▼▼▼

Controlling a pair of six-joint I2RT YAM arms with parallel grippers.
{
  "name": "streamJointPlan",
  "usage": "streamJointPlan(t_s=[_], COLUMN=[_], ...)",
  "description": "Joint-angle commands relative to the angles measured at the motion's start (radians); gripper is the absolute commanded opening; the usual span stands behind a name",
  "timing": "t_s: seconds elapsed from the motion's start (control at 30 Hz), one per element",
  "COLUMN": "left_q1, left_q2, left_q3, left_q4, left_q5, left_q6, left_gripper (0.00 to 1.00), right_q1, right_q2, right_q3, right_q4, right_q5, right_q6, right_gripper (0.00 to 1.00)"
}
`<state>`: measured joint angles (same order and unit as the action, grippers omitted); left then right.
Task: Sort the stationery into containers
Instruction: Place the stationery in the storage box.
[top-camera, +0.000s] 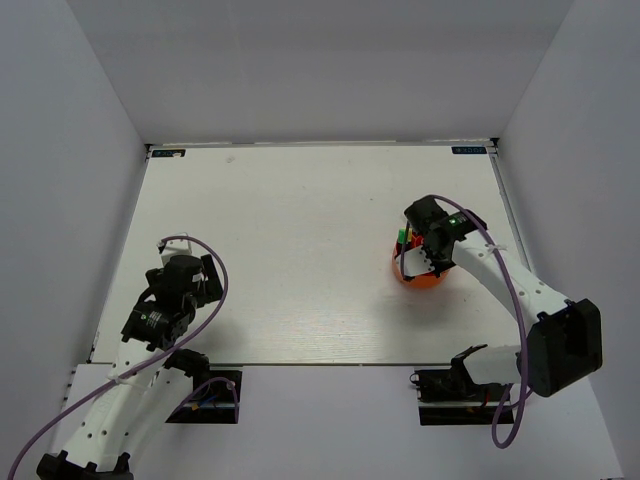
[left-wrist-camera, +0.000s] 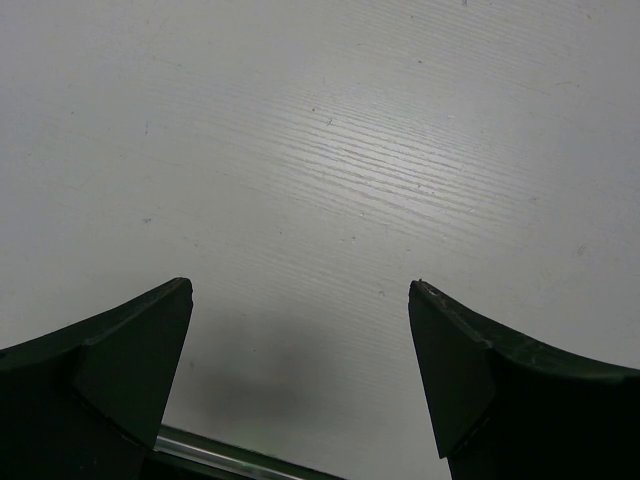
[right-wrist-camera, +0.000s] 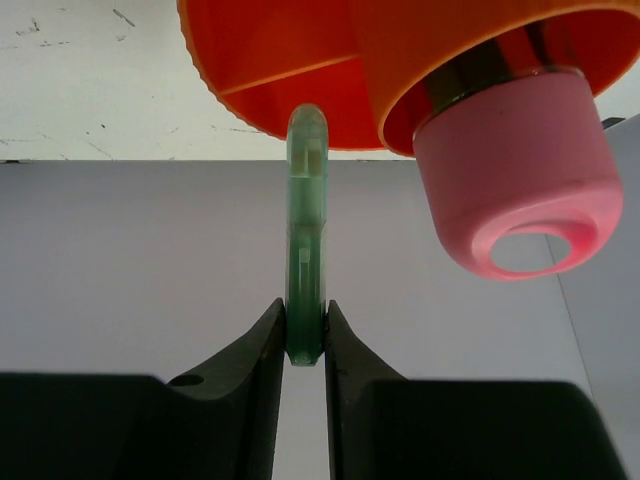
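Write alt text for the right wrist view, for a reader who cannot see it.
The right gripper pinches a translucent green stick between its dark jaws, with the stick's far end at the rim of an orange cup. A large pink cap pokes out of the cup at the right.

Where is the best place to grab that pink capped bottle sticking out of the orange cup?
Grip the pink-capped bottle by its round cap, the only part clear of the rim of the orange cup. Come from the cup's open mouth, fingers on opposite sides of the cap. The right gripper is shut on the teal stick, so it would probably release that first.
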<state>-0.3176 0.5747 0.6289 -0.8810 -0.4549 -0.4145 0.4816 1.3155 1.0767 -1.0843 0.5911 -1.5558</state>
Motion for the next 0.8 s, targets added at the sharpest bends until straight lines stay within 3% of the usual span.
streamJointPlan(t_s=[0.0,0.17,0.4,0.53,0.6,0.67,0.77], left_q1=[0.002,0.005,0.003,0.003,0.002,0.002,0.003], left_q2=[0.001,-0.002,-0.004,-0.003,-0.004,-0.004,-0.003], left_q3=[-0.003,-0.003,-0.001,-0.001,-0.003,-0.001,-0.001], left_q4=[0.022,0.022,0.022,0.02,0.02,0.02,0.02], left_q5=[0.004,0.002,0.001,0.001,0.001,0.001,0.001], left_q6=[0.006,0.008,0.005,0.008,0.008,0.008,0.005], left_gripper=[0.99,0.99,0.99,0.99,0.99,0.99,0.99], right_q1=[-0.006,-0.005,-0.006,-0.005,-0.005,-0.006,-0.006], right_q2=[-0.006,-0.004,0.005,0.005,0.007,0.008,0.01], right_q3=[-0.011,-0.018,-0.024,-0.037,-0.037,-0.038,-0.04], right_q4=[-0.046,-0.031,-0.006,0.009,0.015,0.02,0.026], right_q5=[-0.085,-0.089,-0.099,-0.102,-0.103,-0.105,-0.102], right_q6=[-0.417,-0.414,-0.414,-0.415,-0.415,-0.411,-0.408], right_gripper=[0.0,0.12,0.18,0.3,0.32,0.45,0.47])
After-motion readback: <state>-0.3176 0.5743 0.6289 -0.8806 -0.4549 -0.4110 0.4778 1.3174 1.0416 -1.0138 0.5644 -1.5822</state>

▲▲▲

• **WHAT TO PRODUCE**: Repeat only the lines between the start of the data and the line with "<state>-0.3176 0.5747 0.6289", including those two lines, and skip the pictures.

• **OUTPUT FOR THIS TASK**:
Controlling a pair of six-joint I2RT YAM arms with parallel grippers.
{
  "name": "streamJointPlan",
  "usage": "streamJointPlan(t_s=[_], COLUMN=[_], ...)",
  "description": "Joint-angle commands relative to the angles measured at the motion's start (radians); gripper is the absolute commanded opening; the usual span stands behind a name",
  "timing": "t_s: seconds elapsed from the motion's start (control at 30 Hz), one per element",
  "COLUMN": "left_q1, left_q2, left_q3, left_q4, left_q5, left_q6, left_gripper (0.00 to 1.00), right_q1, right_q2, right_q3, right_q4, right_q5, right_q6, right_gripper (0.00 to 1.00)"
}
`<state>`: measured joint angles (same order and unit as the action, grippers omitted); left then right.
Task: Sort the stationery into containers
Instruction: Place the stationery in the storage box.
[top-camera, +0.000s] 
[left-wrist-camera, +0.000s] 
[right-wrist-camera, +0.000s] 
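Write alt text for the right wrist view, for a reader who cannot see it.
The right gripper pinches a translucent green stick between its dark jaws, with the stick's far end at the rim of an orange cup. A large pink cap pokes out of the cup at the right.

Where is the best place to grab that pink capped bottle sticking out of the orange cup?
Grip the pink-capped bottle by its round cap, the only part clear of the rim of the orange cup. Come from the cup's open mouth, fingers on opposite sides of the cap. The right gripper is shut on the teal stick, so it would probably release that first.
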<state>-0.3176 0.5747 0.6289 -0.8810 -0.4549 -0.4145 0.4816 1.3155 1.0767 -1.0843 0.5911 -1.5558</state>

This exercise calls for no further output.